• **Problem to work on**: Copy the entries exactly, through the "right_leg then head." line.

• **Available data**:
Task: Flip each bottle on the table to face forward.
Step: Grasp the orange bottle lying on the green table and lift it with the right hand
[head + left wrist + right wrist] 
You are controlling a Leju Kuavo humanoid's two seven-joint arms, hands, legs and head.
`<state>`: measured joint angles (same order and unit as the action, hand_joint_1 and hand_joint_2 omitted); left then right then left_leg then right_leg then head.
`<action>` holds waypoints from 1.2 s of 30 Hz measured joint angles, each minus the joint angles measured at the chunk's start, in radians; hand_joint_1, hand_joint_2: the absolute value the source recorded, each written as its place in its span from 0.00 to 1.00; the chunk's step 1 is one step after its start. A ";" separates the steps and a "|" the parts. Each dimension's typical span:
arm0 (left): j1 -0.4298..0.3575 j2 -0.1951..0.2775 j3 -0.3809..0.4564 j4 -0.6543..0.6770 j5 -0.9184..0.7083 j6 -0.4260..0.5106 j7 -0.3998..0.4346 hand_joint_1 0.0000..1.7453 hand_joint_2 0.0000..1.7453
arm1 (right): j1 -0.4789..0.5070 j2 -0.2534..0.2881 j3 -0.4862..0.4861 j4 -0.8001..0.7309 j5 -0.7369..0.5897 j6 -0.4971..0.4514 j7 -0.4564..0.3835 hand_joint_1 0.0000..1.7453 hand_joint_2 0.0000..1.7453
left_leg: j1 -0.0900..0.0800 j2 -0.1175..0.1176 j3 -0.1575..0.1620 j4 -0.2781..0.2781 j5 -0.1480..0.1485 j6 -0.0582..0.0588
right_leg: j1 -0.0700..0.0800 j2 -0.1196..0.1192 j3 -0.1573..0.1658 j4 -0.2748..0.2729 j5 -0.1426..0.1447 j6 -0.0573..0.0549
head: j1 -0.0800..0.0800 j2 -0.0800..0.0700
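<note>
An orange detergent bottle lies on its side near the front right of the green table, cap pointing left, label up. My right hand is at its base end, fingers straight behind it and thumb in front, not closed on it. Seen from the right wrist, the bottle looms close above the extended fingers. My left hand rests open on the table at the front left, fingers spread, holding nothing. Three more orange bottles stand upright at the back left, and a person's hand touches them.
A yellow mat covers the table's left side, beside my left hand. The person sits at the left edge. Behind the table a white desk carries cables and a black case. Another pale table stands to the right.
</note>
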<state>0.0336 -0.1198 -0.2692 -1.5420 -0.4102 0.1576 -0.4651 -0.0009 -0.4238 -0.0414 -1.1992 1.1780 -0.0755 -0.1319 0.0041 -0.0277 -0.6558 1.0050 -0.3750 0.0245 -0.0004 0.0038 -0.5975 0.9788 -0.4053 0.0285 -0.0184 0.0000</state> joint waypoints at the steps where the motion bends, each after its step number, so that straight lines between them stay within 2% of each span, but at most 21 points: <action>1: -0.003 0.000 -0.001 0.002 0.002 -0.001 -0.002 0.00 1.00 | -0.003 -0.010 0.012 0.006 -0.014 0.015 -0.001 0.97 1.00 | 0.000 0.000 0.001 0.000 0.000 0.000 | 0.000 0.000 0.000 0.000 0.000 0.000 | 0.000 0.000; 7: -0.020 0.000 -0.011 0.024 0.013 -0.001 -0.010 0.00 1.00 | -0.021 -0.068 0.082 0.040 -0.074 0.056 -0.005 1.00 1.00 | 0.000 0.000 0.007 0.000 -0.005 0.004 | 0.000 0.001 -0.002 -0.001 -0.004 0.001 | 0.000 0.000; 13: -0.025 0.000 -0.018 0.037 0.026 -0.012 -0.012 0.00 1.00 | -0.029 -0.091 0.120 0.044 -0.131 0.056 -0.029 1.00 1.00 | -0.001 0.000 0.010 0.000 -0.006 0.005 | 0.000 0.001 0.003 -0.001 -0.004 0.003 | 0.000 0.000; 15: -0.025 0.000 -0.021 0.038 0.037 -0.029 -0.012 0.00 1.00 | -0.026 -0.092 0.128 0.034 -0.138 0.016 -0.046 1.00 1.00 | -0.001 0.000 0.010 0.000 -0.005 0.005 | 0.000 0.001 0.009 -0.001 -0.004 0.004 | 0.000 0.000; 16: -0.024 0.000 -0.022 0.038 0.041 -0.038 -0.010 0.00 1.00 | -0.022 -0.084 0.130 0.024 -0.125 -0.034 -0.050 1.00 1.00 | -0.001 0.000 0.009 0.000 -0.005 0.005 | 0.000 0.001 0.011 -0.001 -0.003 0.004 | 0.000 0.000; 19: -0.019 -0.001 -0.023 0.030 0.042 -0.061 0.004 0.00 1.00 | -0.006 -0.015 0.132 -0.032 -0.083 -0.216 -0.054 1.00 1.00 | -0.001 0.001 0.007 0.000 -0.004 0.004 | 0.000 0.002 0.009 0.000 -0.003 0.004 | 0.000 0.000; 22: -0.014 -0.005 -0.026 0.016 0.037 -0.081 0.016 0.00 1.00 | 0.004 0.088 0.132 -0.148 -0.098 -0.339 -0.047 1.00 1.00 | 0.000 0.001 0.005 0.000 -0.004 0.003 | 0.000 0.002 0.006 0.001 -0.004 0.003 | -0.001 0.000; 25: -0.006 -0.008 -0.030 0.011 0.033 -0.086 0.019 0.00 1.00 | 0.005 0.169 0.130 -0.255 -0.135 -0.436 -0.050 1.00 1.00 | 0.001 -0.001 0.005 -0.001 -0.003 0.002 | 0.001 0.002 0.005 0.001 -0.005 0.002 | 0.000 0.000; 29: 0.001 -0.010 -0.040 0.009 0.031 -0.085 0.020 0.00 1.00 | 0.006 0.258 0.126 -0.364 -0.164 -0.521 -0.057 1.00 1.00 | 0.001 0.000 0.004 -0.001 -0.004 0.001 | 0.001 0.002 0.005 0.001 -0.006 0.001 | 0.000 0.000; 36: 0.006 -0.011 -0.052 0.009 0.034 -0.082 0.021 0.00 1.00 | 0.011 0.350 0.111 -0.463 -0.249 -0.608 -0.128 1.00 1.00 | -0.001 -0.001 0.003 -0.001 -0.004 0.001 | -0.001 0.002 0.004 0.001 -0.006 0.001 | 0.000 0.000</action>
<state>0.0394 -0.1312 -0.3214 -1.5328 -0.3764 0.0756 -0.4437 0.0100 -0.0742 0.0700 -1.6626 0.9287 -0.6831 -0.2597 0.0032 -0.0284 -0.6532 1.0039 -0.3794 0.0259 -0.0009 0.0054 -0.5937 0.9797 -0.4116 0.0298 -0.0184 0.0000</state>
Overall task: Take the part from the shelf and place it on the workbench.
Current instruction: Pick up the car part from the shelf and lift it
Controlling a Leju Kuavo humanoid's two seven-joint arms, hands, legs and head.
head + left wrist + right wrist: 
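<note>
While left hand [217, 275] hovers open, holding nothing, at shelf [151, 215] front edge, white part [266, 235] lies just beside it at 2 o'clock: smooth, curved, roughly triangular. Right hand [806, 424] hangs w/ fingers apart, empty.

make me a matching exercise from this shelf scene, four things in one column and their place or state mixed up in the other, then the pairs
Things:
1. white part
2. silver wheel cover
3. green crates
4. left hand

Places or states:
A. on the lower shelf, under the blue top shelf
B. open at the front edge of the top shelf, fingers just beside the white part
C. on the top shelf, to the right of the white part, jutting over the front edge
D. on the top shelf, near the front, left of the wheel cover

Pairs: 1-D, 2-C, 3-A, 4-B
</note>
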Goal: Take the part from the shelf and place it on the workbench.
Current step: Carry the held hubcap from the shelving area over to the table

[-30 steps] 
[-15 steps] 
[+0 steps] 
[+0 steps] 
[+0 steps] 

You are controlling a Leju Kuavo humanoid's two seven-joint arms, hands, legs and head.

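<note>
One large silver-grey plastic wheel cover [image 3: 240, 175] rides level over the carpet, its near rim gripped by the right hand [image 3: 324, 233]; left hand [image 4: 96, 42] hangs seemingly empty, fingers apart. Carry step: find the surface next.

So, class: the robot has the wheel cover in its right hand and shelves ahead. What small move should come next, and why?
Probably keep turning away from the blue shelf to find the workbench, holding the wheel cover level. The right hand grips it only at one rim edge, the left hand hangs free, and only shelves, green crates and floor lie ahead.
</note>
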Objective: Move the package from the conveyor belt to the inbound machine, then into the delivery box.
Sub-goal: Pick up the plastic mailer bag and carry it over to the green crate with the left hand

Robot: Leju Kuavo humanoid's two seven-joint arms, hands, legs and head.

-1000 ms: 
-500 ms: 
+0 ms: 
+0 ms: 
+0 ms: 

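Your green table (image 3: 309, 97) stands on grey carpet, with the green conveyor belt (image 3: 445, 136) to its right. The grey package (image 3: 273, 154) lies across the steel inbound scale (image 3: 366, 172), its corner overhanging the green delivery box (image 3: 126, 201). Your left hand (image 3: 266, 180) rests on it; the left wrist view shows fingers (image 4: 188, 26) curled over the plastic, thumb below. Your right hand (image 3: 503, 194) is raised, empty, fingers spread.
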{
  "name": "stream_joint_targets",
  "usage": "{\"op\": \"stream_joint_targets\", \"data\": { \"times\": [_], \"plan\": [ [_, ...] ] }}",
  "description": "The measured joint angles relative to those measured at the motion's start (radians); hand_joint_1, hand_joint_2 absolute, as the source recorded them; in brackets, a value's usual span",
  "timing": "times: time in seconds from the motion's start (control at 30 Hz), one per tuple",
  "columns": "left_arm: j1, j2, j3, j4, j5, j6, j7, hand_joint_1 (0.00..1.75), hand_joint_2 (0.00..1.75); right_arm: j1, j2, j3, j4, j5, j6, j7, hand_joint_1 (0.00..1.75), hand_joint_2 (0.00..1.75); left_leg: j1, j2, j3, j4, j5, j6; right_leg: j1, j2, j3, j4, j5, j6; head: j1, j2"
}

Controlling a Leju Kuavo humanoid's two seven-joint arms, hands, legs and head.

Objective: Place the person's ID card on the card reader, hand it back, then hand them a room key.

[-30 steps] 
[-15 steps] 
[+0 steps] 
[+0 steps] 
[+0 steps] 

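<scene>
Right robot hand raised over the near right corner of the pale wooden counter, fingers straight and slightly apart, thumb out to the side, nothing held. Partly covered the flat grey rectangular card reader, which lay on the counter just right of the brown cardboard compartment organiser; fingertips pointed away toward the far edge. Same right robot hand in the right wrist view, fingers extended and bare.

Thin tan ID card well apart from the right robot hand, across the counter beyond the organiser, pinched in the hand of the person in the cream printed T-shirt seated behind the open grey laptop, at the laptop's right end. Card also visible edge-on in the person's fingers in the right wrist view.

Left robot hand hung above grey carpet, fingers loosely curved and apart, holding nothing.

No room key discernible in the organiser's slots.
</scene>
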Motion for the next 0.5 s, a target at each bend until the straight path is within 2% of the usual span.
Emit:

• **Expected answer**:
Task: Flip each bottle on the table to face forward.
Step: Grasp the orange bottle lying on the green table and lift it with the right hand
[head + left wrist + right wrist] 
You are controlling a Leju Kuavo humanoid's two seven-joint arms, hands, legs and head.
`<state>`: measured joint angles (same order and unit as the action, hand_joint_1 and hand_joint_2 omitted); left then right then left_leg then right_leg then head.

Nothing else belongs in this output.